Наутро дедушка Нессим открыл стеклянную дверь прабабушкиной спальни, вышел к собравшимся и сообщил: «Она оставила нас». Усопшую завернули в саван и через несколько часов похоронили. Мадам Мари посетовала – дескать, у христиан не так, они хоть дают время проститься с покойным. Потом вспомнила, что так и не вернула агузе, то есть старухе, три фунта. Чтобы отвести от себя беду, мадам Мари немедленно отправилась в булочную, купила три сахарные булки и по дороге домой отдала первым встреченным нищим.
Дождливым днем мы сидели в маленькой гостиной. Никто не плакал, даже не вспоминал случаи из жизни умершей. Пришел Абду, отпросился до вечера; кто-то предложил пойти в кино, куда мы и отправились всемером, включая мадам Мари.
Три дня спустя мадам Мари отвезли в больницу и вырезали желчный пузырь. Вернулась она через несколько недель: за это время гувернантка, казалось, похудела в два раза, как-то постарела и жаловалась, что обе руки обметала экзема. Посмотрела, как я обедаю, спросила, как у меня дела в школе, огорчилась, что я теперь занимаюсь с мусульманами, как и советовал мосье аль-Малек, – и это вместо того, чтобы изучать нормальную религию.
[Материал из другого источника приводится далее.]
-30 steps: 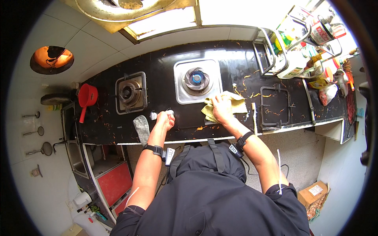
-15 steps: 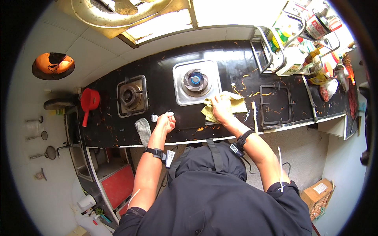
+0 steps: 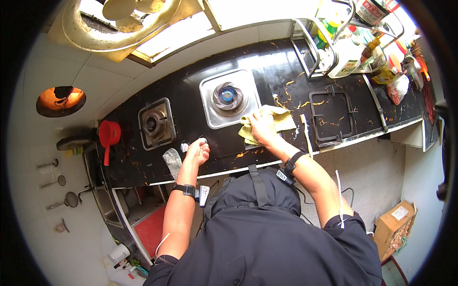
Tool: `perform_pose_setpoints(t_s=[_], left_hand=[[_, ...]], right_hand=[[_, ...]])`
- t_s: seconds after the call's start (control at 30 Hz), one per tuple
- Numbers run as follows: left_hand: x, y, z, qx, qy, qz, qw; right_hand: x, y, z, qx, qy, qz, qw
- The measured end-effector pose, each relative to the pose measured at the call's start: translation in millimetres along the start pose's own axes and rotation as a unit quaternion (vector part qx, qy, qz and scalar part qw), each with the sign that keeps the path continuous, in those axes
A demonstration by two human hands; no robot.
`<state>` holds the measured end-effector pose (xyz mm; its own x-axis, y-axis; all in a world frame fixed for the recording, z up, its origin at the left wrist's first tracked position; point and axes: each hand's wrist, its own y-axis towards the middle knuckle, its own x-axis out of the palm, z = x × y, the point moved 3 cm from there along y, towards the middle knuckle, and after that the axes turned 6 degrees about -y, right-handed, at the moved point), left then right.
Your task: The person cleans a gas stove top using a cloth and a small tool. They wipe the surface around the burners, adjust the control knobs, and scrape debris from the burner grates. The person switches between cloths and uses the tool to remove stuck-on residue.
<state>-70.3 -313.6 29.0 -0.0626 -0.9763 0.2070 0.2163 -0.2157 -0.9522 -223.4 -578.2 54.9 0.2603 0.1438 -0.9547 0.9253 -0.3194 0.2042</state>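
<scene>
My left hand (image 3: 197, 151) is closed at the stove's front edge, its fingertips on a burner knob (image 3: 202, 141). A second silvery knob (image 3: 184, 148) sits just left of it. My right hand (image 3: 262, 127) grips a yellow-green cloth (image 3: 282, 120), bunched on the black counter near the lit burner's lower right corner. Blue flame shows in the middle of the right burner (image 3: 228, 96), which has no pan support on its square steel tray. A grey cloth (image 3: 172, 161) lies left of my left hand.
A left burner (image 3: 154, 124) and a red long-handled dipper (image 3: 109, 133) stand on the counter (image 3: 186, 90). Right of the cloth lie a toothbrush-like stick (image 3: 305, 133), a black pan support (image 3: 331, 139) and a long bar (image 3: 375, 102). A rack (image 3: 308, 47) with several bottles stands behind.
The whole view has tilted slightly, with my head. My left hand stays at the knob and my right hand stays on the yellow-green cloth; the blue flame still burns.
</scene>
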Motion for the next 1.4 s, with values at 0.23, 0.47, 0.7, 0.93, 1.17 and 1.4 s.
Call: perform_pose_setpoints(t_s=[0.23,0.47,0.7,0.93,1.17,1.4], left_hand=[[1,0,1,0.010,0.023,0.056,0.998],[7,-2,2,0.024,0.084,0.086,0.992],[4,-2,5,0.032,0.151,0.130,0.980],[6,-7,5,0.057,0.179,0.144,0.972],[6,-10,8,0.109,0.225,0.188,0.950],[33,-42,13,0.267,0.749,0.277,0.539]], right_hand=[[2,-2,1,0.008,0.001,0.018,1.000],[1,-3,3,0.021,0.005,0.035,0.999],[2,-3,5,0.021,0.001,0.055,0.998],[0,-3,7,0.016,0.007,0.066,0.998],[-3,-2,11,0.003,0.047,0.073,0.996],[-1,-2,12,0.006,0.044,0.071,0.996]])
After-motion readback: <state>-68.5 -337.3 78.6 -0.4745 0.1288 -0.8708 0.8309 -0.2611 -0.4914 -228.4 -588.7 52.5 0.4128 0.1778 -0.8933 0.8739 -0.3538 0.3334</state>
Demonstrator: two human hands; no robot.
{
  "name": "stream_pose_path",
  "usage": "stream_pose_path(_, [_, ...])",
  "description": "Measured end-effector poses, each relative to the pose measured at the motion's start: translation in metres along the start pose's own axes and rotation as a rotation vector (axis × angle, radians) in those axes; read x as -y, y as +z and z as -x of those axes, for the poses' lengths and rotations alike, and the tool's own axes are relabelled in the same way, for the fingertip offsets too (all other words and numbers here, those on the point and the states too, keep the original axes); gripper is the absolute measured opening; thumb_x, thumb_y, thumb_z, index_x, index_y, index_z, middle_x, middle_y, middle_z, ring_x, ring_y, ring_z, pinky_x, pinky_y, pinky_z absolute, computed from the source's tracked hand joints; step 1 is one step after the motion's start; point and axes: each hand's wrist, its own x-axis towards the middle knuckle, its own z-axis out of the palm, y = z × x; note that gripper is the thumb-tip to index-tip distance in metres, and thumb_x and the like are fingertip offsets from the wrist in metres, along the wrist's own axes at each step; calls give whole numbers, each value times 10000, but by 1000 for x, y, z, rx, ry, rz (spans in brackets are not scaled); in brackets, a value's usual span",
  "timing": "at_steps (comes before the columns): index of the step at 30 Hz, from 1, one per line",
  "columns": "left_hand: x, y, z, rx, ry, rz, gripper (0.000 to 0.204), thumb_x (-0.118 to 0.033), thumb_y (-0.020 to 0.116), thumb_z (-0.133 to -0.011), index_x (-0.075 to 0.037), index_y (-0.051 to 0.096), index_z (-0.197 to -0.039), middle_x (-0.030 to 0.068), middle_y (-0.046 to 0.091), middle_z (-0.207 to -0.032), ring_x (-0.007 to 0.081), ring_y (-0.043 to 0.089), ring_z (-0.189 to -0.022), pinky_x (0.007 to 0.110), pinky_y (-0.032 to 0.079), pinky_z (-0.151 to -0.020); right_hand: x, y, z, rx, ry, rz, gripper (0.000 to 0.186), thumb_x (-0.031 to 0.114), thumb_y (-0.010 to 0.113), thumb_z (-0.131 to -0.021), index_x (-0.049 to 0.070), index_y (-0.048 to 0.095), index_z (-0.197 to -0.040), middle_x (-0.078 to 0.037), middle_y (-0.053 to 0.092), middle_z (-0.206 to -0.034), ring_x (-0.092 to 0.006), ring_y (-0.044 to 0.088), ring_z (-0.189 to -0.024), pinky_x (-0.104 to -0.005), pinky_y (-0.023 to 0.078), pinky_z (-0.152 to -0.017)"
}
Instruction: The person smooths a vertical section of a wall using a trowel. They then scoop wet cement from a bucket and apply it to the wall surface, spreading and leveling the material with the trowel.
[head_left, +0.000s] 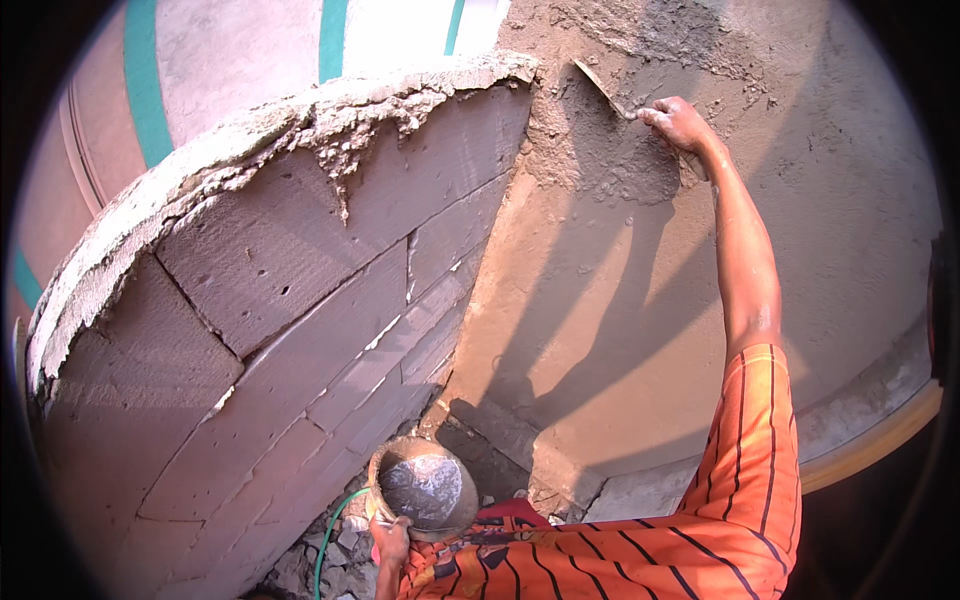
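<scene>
My right hand (680,125) is stretched far up and closed round the handle of a trowel (600,88). The trowel's thin blade is seen nearly edge-on, close to the mortar-coated wall (640,300); whether it touches cannot be told. Rough wet mortar (625,160) covers the wall around and below the blade. Low down, my left hand (392,540) grips the rim of a round bucket (380,470), held tilted near my body. Grey-white mortar (430,490) lies inside it.
On the left stands a wall of grey blocks (300,280), topped with a ragged mortar ridge (230,150), meeting the coated wall at a corner. A green hose (322,560) runs over rubble (350,560) below. A curved yellowish edge (870,440) lies at right.
</scene>
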Motion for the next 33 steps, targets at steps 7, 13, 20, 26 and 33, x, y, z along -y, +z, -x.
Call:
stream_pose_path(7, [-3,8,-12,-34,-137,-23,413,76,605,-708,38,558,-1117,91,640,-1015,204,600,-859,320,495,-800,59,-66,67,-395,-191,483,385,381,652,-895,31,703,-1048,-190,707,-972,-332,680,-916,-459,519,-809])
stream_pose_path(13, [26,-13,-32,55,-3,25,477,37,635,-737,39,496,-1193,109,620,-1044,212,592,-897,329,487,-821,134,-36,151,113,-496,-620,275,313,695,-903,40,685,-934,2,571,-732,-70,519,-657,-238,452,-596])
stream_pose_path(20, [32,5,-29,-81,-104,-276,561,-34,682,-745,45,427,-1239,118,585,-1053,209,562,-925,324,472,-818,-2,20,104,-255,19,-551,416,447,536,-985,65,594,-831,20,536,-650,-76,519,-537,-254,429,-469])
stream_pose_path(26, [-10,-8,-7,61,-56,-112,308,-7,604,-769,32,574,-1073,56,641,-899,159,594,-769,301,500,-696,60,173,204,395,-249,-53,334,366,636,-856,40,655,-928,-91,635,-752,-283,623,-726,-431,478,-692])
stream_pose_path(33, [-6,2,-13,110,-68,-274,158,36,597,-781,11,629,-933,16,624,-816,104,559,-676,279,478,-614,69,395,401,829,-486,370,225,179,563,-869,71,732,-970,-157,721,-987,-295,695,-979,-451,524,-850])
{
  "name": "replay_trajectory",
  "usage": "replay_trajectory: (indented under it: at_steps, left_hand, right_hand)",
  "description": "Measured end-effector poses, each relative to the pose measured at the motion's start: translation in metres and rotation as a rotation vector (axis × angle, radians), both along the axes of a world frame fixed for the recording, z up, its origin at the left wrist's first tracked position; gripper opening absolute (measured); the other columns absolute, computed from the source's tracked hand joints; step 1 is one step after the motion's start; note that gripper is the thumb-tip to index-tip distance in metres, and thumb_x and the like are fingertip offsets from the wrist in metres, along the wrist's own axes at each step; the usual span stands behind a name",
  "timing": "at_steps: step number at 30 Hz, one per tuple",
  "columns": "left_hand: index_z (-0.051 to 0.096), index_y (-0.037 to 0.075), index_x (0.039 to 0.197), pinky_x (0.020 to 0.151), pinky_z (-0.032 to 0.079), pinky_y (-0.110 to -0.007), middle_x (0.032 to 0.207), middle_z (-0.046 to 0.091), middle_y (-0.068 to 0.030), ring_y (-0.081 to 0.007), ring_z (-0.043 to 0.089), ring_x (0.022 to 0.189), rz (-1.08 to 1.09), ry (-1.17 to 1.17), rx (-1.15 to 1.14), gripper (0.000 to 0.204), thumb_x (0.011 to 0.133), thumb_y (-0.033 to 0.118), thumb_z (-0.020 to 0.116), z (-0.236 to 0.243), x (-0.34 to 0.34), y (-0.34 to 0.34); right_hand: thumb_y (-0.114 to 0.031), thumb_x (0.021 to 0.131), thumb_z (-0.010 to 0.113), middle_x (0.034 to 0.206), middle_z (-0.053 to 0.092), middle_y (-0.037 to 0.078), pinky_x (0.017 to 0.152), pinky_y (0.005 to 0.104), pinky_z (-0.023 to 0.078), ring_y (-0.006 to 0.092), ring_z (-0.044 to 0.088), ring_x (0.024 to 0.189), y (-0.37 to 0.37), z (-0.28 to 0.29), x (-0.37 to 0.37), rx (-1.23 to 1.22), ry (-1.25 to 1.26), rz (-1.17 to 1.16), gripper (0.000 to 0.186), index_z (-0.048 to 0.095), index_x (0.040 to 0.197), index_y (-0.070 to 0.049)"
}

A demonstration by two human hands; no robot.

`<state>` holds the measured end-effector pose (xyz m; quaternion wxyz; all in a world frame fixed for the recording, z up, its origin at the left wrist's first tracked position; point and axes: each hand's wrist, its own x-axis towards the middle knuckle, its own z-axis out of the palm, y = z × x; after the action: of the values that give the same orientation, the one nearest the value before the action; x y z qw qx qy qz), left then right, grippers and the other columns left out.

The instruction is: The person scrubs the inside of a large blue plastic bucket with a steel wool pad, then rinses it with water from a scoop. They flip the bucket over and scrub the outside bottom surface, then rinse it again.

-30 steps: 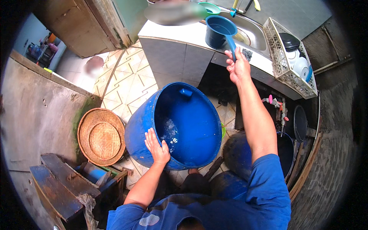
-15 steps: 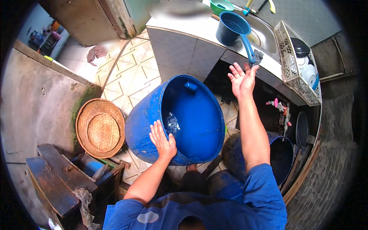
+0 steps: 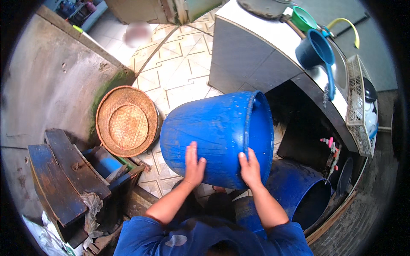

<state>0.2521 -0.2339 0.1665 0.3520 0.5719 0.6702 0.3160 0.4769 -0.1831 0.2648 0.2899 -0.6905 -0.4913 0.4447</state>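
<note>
A big blue plastic drum (image 3: 205, 128) is tipped over in front of me, its mouth facing right. My left hand (image 3: 195, 167) lies against the drum's side with the fingers stretched out. At the near part of the rim is my right hand (image 3: 250, 168), its thumb and fingers against the outer wall beside the edge. Part of the drum's inside shows past the rim; the rest of it is hidden by the wall. To the right, near my right forearm, another dark blue drum (image 3: 294, 187) lies with its opening to the right.
Left of the drum sits a round woven basket (image 3: 127, 121). Dark wooden planks (image 3: 64, 179) fill the lower left. A tiled counter (image 3: 252, 49) at upper right carries a blue dipper (image 3: 315, 49), a green basin (image 3: 304, 18) and a white dish rack (image 3: 358, 102). Pink-handled taps (image 3: 328, 142) stand below.
The drum has tipped and turned so its mouth faces right instead of up towards me. My right hand came down from the air onto the drum; my left hand shifted along its side.
</note>
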Motion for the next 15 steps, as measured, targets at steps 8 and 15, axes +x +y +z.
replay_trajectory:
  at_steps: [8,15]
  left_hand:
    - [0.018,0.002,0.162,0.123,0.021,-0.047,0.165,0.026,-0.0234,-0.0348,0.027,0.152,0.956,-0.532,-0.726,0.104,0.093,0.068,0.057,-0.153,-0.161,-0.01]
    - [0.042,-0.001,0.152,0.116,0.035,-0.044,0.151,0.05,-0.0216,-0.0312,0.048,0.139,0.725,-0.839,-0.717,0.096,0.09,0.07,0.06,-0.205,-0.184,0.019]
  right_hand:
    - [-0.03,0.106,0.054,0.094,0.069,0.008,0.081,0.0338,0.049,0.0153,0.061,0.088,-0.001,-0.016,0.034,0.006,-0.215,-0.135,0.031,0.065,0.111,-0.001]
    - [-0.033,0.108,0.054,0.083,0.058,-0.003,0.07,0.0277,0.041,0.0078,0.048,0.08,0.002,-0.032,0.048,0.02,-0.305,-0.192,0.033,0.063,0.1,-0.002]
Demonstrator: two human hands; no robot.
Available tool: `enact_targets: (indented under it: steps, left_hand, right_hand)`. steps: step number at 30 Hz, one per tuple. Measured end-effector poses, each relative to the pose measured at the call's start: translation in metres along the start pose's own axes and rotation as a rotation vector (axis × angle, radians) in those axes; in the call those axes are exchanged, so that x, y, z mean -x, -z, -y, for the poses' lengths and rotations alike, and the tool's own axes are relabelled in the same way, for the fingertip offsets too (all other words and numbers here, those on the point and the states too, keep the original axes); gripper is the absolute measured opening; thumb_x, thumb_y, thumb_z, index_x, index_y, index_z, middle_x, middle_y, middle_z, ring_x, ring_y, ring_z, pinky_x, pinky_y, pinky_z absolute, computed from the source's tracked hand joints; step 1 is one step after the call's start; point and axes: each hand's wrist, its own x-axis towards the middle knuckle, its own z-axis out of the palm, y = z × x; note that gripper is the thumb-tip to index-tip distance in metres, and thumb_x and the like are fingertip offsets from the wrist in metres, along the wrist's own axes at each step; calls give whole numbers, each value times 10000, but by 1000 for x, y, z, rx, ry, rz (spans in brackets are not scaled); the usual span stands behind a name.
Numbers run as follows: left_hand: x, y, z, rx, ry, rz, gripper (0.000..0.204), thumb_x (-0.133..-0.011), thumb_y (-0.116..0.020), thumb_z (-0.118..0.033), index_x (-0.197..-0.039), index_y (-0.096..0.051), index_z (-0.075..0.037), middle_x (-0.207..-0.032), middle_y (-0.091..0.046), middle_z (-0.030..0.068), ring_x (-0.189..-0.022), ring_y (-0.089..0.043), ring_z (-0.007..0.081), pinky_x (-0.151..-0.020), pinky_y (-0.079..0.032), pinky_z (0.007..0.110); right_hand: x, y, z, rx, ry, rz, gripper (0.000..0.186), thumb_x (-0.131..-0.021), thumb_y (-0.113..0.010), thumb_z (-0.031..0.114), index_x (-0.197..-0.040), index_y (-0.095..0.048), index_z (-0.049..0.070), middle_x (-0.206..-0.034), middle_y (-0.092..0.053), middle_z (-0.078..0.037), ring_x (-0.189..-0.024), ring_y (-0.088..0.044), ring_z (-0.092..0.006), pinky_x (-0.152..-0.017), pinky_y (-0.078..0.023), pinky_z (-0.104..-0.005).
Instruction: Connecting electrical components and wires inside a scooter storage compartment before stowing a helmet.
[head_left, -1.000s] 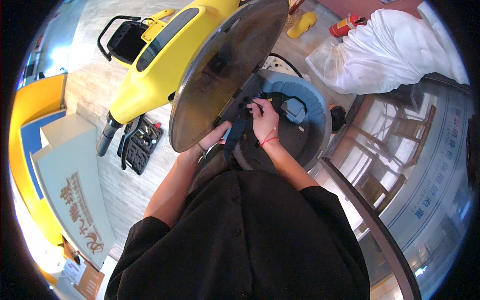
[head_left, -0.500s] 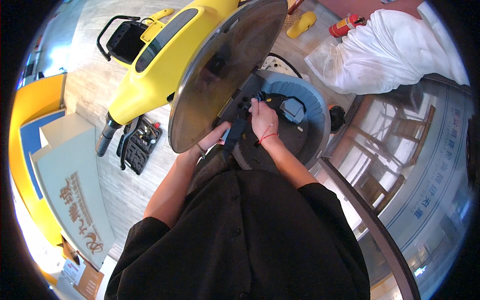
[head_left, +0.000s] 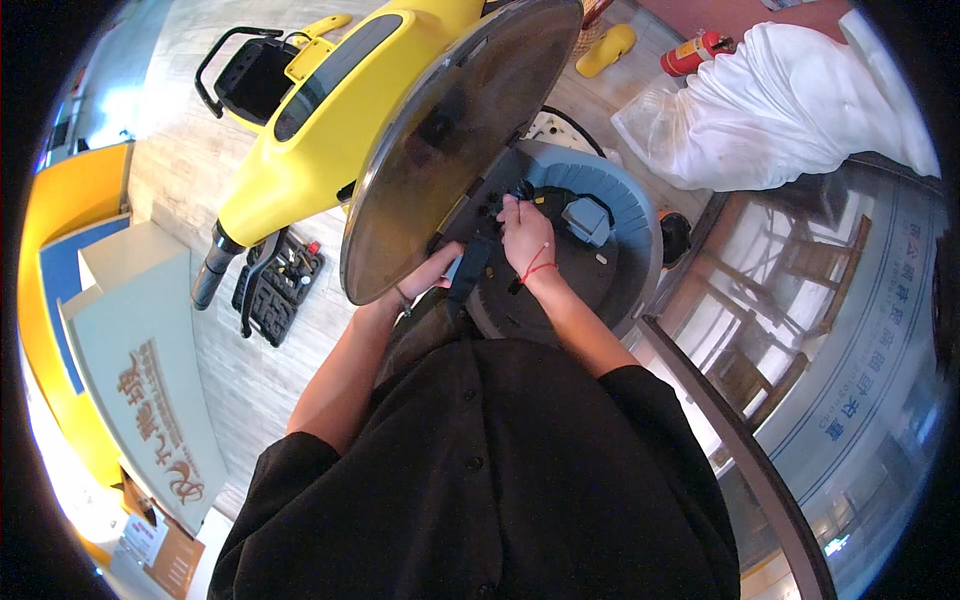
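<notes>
A round grey-blue tub (head_left: pixel 625 215) of a yellow machine (head_left: pixel 310 150) lies before me, with its smoky see-through lid (head_left: pixel 430 140) tilted up on the left. My right hand (head_left: pixel 527 238) is closed over the tub's hinge-side wall, next to small black fittings. A dark rounded piece shows just beyond its fingertips; what the fingers grip is hidden. My left hand (head_left: pixel 437 270) is closed at the near-left rim, below the lid, against a dark flat block (head_left: pixel 470 268). Inside the tub sits a light-blue box-shaped part (head_left: pixel 587 220) with a black bail over it.
An open black tool case (head_left: pixel 283 285) lies on the wooden floor at left. Beyond the tub are a yellow cover piece (head_left: pixel 606 50), a red fire extinguisher (head_left: pixel 696 52) and a white-draped thing (head_left: pixel 790 110). A dark metal rail (head_left: pixel 730 430) and glass pane stand at my right.
My right hand has turned slightly, and the dark rounded piece past its fingertips shows more clearly. The left hand stays in place on the block. The view has shifted a little.
</notes>
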Motion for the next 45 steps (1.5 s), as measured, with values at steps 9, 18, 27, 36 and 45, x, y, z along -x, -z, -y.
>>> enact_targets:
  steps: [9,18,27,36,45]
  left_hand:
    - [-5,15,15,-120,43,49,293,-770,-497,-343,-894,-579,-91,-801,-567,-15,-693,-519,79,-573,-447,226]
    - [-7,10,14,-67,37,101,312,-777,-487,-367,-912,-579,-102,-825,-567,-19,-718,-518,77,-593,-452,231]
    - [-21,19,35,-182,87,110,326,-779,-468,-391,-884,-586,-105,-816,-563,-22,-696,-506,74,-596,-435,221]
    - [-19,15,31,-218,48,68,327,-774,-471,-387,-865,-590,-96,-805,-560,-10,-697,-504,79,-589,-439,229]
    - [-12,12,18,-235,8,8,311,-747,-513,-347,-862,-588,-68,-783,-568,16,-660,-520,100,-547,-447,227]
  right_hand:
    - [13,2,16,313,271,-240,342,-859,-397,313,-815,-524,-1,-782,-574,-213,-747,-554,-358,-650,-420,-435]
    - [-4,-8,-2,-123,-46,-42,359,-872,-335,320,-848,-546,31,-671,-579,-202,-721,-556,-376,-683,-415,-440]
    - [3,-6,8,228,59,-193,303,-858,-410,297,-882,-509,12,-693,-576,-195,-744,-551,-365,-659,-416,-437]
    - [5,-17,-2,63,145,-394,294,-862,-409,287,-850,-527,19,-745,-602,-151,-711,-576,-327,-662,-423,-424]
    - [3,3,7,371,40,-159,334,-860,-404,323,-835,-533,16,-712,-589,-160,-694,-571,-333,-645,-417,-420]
– Ты у нас теперь мусульманин? – уточнила она.
Я покачал головой.
– А что же ты сказал, когда тебя спросили, зачем ты хочешь изучать Коран?
Я ответил, что сказал, мол, наша семья подумывает принять ислам. Когда я доел, мадам Мари не убрала мои тарелки, как бывало прежде. И не велела вымыть руки. И не усадила за домашнюю работу, и не попросила не ходить на кухню и не болтать со слугами. Пообещала как-нибудь снова взять меня с собой в храм святой Екатерины. Допила кофе, поблагодарила Абду и ушла.